DO: Pursue help if she shows signs of self-destructive or risky behavior.
Overwhelming stress, insecurity, and anger can impact a child’s mental health and ability to cope. Dig a little deeper to find out if your daughter is suffering from bullying or frightening, traumatic events. Utilize safeguards for her phone and social media activity. Loop in teachers who can share their own observations of your daughter’s moods and behavior. Take your concerns about anxiety or depression, addictions or self-harm, or eating disorders to professionals who can provide targeted help for healing. You and your daughter don’t have to go it alone–build a support system around your daughter so she can thrive.
Take heart in knowing God cares for your daughter with grace and kindness. He’ll give you all you need to handle your daughter’s big feelings with love. Cover her in prayer each day, trusting him to see her through.

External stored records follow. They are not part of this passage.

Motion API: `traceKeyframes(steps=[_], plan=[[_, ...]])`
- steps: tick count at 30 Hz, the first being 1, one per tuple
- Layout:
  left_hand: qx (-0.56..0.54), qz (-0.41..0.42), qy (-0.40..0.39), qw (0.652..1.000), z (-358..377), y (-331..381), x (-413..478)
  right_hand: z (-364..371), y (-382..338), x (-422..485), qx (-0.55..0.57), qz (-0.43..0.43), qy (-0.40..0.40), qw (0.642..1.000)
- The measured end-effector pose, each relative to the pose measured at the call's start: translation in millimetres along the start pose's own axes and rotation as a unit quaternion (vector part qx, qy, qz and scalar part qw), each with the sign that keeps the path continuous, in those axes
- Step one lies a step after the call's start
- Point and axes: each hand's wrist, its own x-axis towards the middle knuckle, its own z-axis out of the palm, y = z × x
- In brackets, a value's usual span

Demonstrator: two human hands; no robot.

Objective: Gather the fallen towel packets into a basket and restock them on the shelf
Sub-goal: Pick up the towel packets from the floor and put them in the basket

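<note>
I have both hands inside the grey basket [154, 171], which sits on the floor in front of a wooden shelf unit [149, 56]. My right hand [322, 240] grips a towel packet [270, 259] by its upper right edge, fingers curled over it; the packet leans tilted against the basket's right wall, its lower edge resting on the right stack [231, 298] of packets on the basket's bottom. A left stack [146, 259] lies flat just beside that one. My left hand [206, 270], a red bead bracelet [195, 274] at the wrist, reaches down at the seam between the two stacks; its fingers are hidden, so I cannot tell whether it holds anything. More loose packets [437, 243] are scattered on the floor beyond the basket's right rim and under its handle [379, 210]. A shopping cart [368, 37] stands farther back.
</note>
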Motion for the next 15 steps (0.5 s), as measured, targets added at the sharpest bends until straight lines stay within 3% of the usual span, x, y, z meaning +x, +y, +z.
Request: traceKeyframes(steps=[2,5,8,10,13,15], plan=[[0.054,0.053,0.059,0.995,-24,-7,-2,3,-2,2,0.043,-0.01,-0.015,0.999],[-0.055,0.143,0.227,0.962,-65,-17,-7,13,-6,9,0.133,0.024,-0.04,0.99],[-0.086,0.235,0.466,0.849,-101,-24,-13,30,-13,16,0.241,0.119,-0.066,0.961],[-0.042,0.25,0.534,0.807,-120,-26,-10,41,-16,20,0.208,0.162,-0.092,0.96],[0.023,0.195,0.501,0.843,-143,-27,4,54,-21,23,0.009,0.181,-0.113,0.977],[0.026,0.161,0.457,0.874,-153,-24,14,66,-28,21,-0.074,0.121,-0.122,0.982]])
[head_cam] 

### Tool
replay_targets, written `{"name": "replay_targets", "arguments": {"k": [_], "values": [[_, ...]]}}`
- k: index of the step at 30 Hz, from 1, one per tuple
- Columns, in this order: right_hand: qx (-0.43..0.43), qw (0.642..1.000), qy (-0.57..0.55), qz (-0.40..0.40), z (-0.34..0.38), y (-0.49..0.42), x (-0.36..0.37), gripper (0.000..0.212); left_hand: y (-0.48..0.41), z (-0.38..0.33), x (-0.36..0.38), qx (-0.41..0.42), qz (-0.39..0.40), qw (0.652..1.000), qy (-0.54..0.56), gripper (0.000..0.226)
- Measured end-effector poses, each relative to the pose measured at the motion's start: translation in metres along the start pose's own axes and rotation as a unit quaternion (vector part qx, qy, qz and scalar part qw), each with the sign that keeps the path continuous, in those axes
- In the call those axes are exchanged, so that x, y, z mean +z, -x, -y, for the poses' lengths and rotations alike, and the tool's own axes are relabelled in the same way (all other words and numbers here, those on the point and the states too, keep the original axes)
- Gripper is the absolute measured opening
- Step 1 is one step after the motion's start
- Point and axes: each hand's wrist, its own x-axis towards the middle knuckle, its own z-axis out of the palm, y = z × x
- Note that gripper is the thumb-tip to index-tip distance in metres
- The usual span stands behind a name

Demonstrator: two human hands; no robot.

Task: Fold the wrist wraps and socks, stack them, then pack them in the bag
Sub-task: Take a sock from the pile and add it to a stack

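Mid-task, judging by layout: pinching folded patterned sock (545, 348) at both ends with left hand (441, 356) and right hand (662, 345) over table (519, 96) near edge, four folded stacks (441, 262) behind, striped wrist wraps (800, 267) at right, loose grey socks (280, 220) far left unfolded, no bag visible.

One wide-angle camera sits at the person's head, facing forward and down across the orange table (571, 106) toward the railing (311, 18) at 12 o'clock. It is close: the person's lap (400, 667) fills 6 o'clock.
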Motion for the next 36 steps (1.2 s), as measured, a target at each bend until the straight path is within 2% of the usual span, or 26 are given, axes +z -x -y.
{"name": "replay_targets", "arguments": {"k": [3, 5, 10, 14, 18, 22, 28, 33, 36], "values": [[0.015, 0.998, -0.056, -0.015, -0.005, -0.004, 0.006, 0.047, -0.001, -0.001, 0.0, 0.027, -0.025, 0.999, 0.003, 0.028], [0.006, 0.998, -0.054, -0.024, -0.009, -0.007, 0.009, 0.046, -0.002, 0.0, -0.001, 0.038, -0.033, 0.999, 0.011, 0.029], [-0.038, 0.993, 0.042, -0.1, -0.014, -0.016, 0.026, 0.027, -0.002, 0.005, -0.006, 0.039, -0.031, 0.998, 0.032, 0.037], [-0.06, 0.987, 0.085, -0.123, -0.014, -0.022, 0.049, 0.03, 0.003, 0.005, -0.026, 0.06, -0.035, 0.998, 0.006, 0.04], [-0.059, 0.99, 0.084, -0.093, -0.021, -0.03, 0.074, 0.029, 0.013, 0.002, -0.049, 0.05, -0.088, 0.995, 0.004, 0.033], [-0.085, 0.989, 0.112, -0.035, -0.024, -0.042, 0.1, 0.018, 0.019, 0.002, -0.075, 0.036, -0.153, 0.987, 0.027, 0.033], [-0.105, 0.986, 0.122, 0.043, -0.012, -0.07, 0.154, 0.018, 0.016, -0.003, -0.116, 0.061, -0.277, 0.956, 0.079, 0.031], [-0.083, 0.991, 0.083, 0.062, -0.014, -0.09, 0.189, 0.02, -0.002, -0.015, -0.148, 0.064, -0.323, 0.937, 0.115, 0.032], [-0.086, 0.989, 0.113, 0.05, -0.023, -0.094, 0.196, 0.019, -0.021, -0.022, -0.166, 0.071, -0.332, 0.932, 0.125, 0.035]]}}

Out of my distress I called on the Lord;
the Lord answered me and set me free.
Return to your rest, my soul,
for the Lord has been good to you.
For You, Lord, have delivered me from death,
my eyes from tears,
and my feet from stumbling,
that I may walk before the Lord
in the land of the living.
(Originally posted at Whatever Girls)
To pray for every detail of your daughter’s life, Powerful Prayers for Your Daughter will help you lift her up!
Thanks for sharing this it’s so needed!
Thanks for posting this! I have three daughters, 6, 3 and 2. We are just getting into the elementary school days with our oldest, but she’s always had big emotions. I forwarded this to my husband as well 😉 Thanks Joanna!
You’re so welcome! We have three daughters, too, and it’s taken much prayer and practice to learn how to come alongside them in their emotions. Still learning, but God is faithful. 🙂
I’m going to need this valuable advice in a couple years. My oldest daughter is eight, and I know it is so important to remember that they too are little adults, with real feelings. Thank you for writing this.
Thank you for this practical and encouraging post! You really bring the focus back to the important things, which is exactly what is needed!